In addition to taking action against errant directors, the liquidator or administrator of an insolvent UK company may apply to the court to unwind certain transactions entered into by the company prior to the commencement of formal insolvency proceedings. A transaction entered into within a particular time frame before the onset of insolvency could be unwound, for example, if it constituted a 'transaction at an undervalue' or a 'preference'.

A transaction at an undervalue involves a gift by a company or a company entering into a transaction whereby it receives no consideration or consideration of significantly less value than that given by the company. A preference involves putting a creditor (or a surety or guarantor for any of the company's debts or liabilities) in a better position than the creditor would otherwise have enjoyed on an insolvent winding up. A court will not generally intervene in the case of a transaction at an undervalue, however, if the company entered into the transaction in good faith for the purpose of carrying on its business and at the time it did so there were reasonable grounds for believing that the transaction would benefit the company, or, in the case of a preference, if the company was not influenced by a desire to prefer the creditor, surety or guarantor in question. In the absence of fraud, a transaction will also not normally be unwound if the company was not insolvent at the time of the transaction and did not become so as a result of it.

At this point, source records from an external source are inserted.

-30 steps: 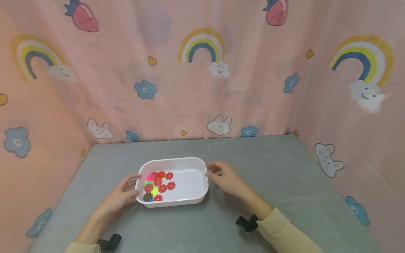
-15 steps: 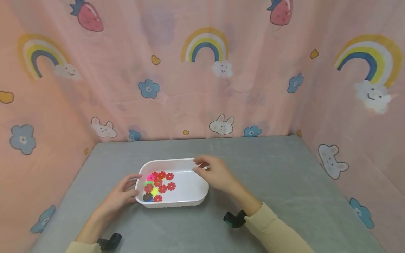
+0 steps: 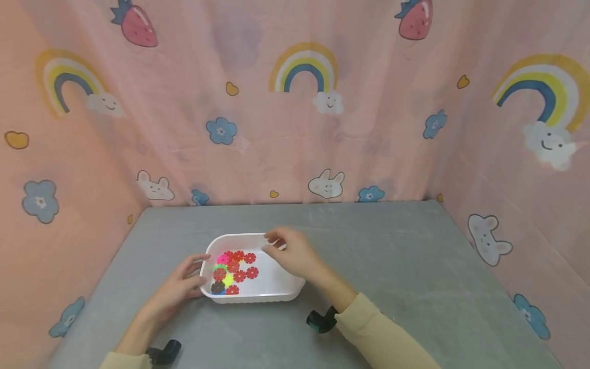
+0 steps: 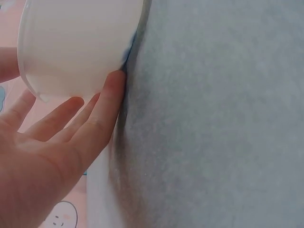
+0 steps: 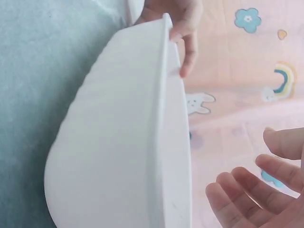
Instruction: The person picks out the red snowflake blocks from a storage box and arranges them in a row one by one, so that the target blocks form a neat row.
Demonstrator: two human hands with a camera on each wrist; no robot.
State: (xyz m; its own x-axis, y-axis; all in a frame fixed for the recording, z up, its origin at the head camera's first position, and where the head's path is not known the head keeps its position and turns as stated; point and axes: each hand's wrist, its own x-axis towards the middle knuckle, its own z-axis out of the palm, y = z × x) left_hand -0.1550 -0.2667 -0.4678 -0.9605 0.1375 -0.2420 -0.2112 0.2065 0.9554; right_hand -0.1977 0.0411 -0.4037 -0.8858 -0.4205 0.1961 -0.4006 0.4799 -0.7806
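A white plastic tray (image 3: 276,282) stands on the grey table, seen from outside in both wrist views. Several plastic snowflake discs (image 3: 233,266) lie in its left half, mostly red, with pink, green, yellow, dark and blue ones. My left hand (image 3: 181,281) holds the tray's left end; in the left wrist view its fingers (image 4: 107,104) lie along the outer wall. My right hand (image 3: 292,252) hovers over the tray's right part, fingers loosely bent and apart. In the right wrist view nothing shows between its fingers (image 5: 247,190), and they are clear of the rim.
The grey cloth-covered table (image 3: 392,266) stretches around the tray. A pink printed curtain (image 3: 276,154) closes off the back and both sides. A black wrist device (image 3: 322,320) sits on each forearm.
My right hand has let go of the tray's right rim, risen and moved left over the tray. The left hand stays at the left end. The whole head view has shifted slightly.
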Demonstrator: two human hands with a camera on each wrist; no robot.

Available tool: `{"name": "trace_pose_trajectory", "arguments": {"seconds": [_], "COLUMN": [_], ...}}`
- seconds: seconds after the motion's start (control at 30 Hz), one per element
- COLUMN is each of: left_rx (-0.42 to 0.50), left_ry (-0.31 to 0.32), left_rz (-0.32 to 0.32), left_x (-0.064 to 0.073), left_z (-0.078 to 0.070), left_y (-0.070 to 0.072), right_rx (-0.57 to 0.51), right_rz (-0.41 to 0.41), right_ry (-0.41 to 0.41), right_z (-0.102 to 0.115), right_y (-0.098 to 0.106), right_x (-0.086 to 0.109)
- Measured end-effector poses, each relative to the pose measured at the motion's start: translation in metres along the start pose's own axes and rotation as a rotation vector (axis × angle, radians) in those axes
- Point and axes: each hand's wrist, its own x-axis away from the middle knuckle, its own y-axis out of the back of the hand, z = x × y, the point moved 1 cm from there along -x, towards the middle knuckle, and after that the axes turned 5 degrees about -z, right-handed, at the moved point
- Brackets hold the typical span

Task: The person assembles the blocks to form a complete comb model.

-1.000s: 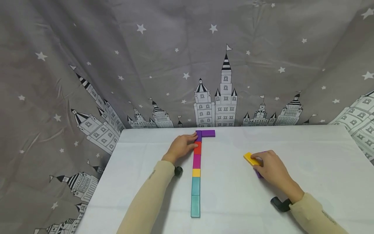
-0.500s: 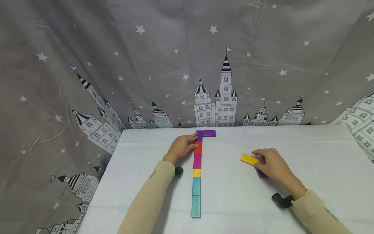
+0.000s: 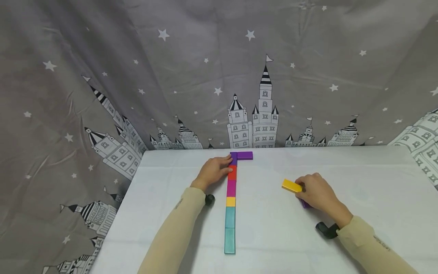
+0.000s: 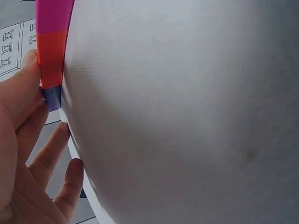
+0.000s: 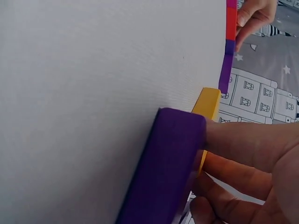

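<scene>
A straight column of flat coloured blocks runs down the table: a dark purple block (image 3: 234, 158), a red block (image 3: 232, 173), a magenta block (image 3: 231, 188), a small yellow block (image 3: 230, 201) and two teal blocks (image 3: 230, 228). A purple block (image 3: 245, 155) lies crosswise at its far end. My left hand (image 3: 211, 173) touches the left side of the dark purple and red blocks, fingers relaxed. To the right, my right hand (image 3: 318, 193) holds a yellow block (image 3: 291, 185) and a dark violet block (image 5: 163, 163), which is partly hidden under the hand in the head view.
White cloth covers the table (image 3: 267, 236). A grey curtain (image 3: 191, 68) printed with castles and stars hangs behind its far edge. Black wrist cameras (image 3: 327, 230) sit below both hands.
In my right hand the yellow block has shifted left and turned flatter; the fingers lifted from it, then closed in again. My left hand and the column stay put.
</scene>
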Motion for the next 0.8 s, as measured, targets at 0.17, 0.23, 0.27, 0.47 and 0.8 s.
{"name": "trace_pose_trajectory", "arguments": {"seconds": [0.17, 0.23, 0.27, 0.47, 0.8], "left_rx": [0.003, 0.005, 0.006, 0.008, 0.005], "left_ry": [-0.006, 0.0, 0.006, 0.019, 0.026], "left_rz": [-0.006, -0.004, -0.003, -0.004, -0.007], "left_x": [-0.001, -0.002, -0.002, -0.004, -0.005], "left_z": [-0.001, -0.002, -0.002, -0.005, -0.004], "left_y": [0.0, 0.001, 0.001, 0.003, 0.001], "right_rx": [-0.002, -0.012, -0.017, -0.036, -0.133], "right_rz": [-0.019, -0.034, -0.04, -0.07, -0.057], "right_ry": [0.038, 0.054, 0.063, 0.126, 0.156], "right_z": [-0.001, -0.001, -0.001, 0.004, 0.019], "right_y": [0.005, 0.007, 0.009, 0.011, 0.001], "right_x": [-0.004, -0.007, -0.008, -0.021, -0.044]}}
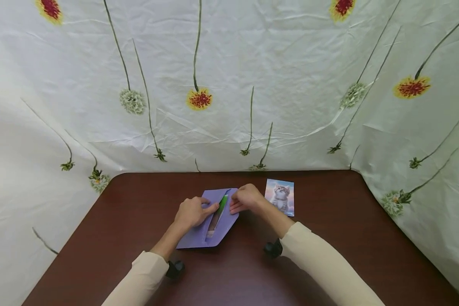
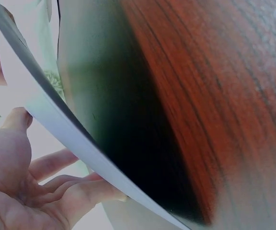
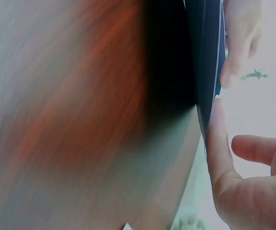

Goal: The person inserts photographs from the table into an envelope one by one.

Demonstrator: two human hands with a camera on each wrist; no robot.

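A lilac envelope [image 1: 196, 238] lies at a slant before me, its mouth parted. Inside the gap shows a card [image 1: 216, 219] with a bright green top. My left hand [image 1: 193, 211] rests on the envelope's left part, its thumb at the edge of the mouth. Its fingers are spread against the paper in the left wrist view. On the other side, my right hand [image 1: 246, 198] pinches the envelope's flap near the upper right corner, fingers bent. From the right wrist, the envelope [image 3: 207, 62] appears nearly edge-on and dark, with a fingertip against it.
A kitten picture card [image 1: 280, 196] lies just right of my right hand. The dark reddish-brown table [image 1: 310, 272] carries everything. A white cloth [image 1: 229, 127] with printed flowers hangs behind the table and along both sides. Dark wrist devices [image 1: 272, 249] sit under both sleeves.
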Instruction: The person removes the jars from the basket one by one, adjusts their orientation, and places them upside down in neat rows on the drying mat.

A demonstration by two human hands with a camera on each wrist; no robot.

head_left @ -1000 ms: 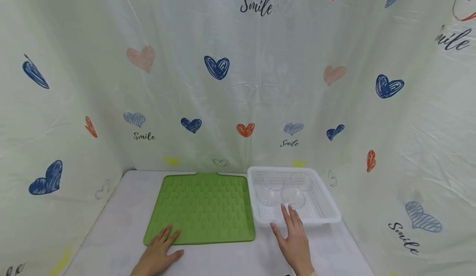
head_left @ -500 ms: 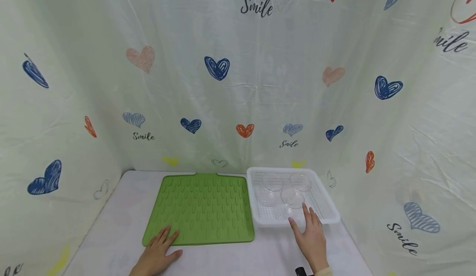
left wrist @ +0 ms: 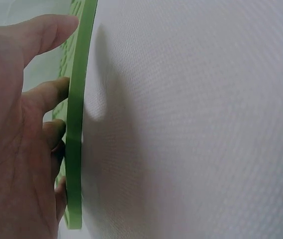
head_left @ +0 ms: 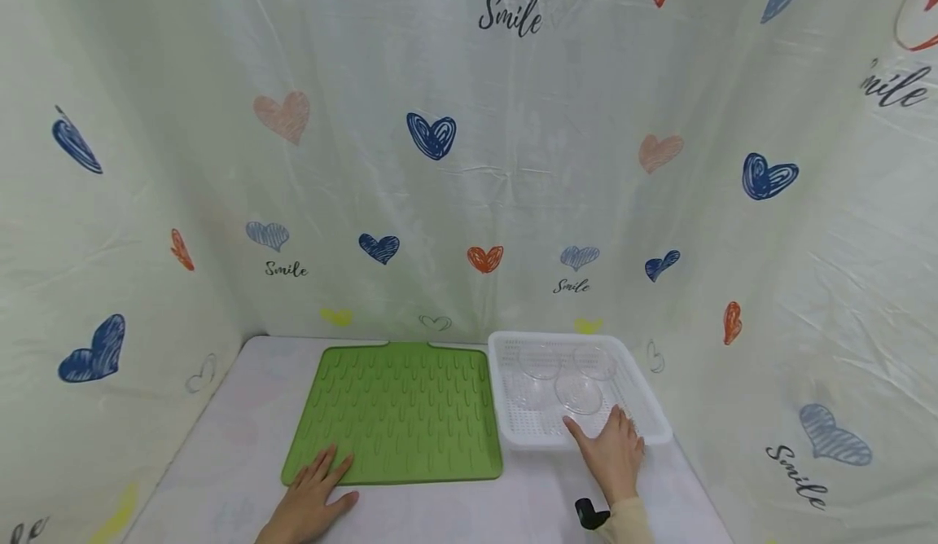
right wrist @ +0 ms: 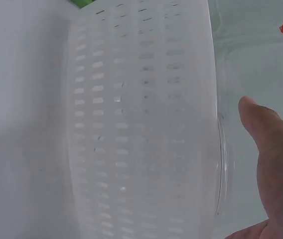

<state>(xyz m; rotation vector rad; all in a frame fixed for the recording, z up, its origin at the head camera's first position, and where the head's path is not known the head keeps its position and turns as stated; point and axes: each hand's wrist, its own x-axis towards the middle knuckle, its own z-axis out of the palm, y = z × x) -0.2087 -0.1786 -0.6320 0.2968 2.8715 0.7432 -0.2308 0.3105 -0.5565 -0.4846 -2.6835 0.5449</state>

The court also has the ability to make an order to unwind a transaction if it is satisfied that the transaction was entered into to defraud creditors by putting assets beyond the reach of claimants against the company or otherwise prejudicing their interests. No time limit applies for unwinding such a transaction.

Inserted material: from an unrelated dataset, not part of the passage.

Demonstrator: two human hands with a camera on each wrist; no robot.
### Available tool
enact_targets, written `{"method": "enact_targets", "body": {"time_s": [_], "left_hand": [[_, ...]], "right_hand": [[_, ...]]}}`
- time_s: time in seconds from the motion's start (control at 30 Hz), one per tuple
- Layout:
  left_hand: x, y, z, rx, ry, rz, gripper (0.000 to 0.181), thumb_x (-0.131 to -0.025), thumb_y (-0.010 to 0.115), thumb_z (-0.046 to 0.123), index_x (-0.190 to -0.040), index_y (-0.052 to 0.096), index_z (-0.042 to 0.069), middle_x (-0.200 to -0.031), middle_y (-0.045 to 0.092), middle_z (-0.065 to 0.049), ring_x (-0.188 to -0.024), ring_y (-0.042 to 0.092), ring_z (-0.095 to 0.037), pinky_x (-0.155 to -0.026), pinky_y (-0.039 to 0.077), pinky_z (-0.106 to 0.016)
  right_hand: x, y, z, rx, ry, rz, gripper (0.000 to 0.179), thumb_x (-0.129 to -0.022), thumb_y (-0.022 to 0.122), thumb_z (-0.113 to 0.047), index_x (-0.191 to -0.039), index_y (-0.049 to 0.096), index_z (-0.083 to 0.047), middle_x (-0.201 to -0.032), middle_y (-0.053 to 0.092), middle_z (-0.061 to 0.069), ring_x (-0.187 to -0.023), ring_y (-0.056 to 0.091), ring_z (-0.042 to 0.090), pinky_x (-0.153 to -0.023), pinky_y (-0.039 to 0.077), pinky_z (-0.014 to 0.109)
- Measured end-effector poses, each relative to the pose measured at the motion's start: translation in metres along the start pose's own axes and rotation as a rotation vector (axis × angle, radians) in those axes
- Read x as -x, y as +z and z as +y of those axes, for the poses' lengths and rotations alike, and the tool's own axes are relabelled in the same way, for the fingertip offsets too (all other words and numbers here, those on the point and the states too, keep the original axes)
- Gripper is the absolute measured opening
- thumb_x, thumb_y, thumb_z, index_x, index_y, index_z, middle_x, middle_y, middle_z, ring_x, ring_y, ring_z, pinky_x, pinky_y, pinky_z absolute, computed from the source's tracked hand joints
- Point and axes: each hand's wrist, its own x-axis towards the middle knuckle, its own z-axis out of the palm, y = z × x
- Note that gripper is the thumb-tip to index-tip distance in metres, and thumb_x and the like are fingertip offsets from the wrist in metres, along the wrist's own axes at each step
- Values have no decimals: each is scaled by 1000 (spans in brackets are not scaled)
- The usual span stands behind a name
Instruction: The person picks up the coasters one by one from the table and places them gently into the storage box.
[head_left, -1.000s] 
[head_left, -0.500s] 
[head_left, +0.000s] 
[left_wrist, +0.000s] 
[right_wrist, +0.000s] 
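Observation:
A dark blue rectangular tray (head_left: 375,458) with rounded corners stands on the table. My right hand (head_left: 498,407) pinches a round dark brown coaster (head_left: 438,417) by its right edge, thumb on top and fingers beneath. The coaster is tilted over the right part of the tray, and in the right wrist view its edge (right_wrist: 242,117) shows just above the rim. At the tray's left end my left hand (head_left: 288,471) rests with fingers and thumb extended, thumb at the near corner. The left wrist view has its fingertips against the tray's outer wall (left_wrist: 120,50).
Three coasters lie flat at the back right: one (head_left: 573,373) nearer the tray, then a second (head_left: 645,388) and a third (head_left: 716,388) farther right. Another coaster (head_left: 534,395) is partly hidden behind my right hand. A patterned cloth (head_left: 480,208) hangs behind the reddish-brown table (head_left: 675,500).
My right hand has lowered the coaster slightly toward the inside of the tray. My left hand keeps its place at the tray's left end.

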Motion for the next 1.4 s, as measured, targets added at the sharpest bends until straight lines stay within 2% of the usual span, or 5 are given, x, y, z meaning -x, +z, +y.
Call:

Floating charges created by an insolvent company in the year before a formal insolvency are invalid, except to the extent of any fresh consideration, namely the value of the consideration given to the company by the lender when the charge was created. This period is extended to two years if the charge was created in favour of a connected person.

Recent legal developments

i Impact of Brexit

The UK exited the EU on 31 January 2020 ('exit day'). Under the European Union (Withdrawal Agreement) Act 2020, which was granted Royal Assent on 23 January 2020, the existing body of directly applicable EU law was incorporated into UK domestic law after exit day and for the duration of the 'transition period'. The transition period ended on 31 December 2020 without further agreement between the UK and EU on judicial cooperation and with no subsequent agreement at the time of writing. Two regulations took effect on 1 January 2021 that have significant relevance for the restructuring and insolvency framework in the UK and cross-border restructurings involving the UK: (1) the Insolvency (Amendment) (EU Exit) Regulations 2019/146 (the Insolvency EU Exit Regulations) made on 30 January 2019 (the Insolvency EU Exit Regulations) and (2) the Civil Jurisdiction and Judgments (Amendment) (EU Exit) Regulations 2019 (the Judgments EU Exit Regulations).

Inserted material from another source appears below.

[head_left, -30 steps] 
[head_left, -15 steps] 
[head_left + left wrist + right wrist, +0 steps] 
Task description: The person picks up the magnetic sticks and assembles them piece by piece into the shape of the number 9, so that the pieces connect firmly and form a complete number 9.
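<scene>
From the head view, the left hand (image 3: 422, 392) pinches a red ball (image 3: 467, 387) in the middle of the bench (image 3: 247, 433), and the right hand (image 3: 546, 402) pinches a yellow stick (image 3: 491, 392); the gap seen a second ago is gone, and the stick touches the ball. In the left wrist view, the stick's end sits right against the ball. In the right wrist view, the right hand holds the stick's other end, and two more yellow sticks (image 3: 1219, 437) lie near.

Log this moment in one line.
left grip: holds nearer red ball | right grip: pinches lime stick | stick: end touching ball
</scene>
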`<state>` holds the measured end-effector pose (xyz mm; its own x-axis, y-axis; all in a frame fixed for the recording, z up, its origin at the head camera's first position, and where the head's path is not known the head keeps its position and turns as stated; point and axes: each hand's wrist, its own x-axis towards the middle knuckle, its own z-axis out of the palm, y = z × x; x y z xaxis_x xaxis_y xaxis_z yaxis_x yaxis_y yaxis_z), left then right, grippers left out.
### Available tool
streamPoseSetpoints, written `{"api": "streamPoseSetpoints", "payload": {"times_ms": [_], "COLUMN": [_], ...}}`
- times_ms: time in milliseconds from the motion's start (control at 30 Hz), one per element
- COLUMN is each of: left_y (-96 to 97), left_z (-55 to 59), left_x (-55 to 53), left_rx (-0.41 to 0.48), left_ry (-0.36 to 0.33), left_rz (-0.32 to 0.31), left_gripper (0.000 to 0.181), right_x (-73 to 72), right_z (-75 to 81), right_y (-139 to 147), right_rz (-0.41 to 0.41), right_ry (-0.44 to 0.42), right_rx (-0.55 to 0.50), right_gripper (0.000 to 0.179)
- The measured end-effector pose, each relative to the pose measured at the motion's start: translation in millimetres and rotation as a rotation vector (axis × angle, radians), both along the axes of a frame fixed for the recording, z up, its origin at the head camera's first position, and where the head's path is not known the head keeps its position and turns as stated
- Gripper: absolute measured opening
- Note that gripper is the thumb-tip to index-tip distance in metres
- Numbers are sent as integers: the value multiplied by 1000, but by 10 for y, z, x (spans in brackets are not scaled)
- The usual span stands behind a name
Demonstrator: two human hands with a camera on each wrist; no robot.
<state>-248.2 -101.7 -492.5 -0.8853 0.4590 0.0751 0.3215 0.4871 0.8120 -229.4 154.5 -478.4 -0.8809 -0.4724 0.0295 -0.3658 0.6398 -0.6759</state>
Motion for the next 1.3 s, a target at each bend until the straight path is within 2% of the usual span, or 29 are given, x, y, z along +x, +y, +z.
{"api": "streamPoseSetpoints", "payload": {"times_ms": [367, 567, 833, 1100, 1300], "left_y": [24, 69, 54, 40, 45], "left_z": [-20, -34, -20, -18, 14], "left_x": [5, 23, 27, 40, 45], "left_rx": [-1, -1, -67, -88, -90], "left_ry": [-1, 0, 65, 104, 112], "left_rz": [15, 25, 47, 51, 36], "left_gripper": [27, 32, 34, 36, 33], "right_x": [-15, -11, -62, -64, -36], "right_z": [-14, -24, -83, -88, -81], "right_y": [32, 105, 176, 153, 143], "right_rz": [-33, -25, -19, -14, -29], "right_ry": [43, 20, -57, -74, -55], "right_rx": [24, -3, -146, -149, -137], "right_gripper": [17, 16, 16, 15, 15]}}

The Insolvency EU Exit Regulations effectively disapply virtually all of the provisions of Regulation (EU) 2015/848 on Insolvency Proceedings (the Recast Insolvency Regulation), which had effect during the transition period, and amend the IA1986 and the Insolvency (England and Wales) Rules 2016 (IR 2016) (SI 2016/1024). As much of the Recast Insolvency Regulation is based on reciprocity, the Insolvency EU Exit Regulations removed the UK's unilateral obligations to recognise insolvency proceedings in the remaining EU Member States, where UK proceedings or the claims of UK creditors in those EU states would not necessarily be recognised. Thus, the UK is no longer obliged to recognise insolvency proceedings in EU Member States unless a different basis for recognition exists, such as the Cross-Border Insolvency Regulations 2006.25 Pursuant to the Insolvency EU Exit Regulations, the UK retains a modified version of the Recast Insolvency Regulation's jurisdictional tests of centre of main interests (COMI) and establishment as bases for jurisdiction to open insolvency proceedings where the debtor's COMI is in the UK or when the COMI is in an EU Member State and an establishment is in the UK, in addition to the UK's domestic provisions on jurisdiction. As is discussed further in Section VI, the position on recognition of UK insolvency proceedings in the EU remains somewhat unclear, as the Recast Insolvency Regulation will not apply in the EU in respect of UK insolvency proceedings relating to a debtor, and few EU Member States have implemented the UNCITRAL Model Law on Cross-Border Insolvency (which was incorporated into English law pursuant to the Cross-Border Insolvency Regulations 2006).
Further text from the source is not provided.